• **PROBLEM REQUIREMENTS**: Produce a word-for-word restatement of the lines from the line with "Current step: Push" to the end of the listing below, inclusive.

• **DATA EXTRACT**:
+ + + + + + +
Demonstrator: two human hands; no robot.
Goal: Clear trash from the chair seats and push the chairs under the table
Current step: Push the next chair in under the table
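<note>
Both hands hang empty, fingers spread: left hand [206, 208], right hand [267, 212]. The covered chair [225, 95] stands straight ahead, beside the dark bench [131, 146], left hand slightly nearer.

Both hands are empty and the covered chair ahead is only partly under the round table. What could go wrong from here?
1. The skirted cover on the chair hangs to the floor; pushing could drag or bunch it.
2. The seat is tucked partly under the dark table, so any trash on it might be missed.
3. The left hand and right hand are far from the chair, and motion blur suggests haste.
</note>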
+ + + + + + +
• **TASK OUTPUT**:
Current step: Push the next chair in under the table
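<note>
Both hands hang empty, fingers spread: left hand [206, 208], right hand [267, 212]. The covered chair [225, 95] stands straight ahead, beside the dark bench [131, 146], left hand slightly nearer.

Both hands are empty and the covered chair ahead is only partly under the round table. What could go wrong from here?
1. The skirted cover on the chair hangs to the floor; pushing could drag or bunch it.
2. The seat is tucked partly under the dark table, so any trash on it might be missed.
3. The left hand and right hand are far from the chair, and motion blur suggests haste.
</note>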

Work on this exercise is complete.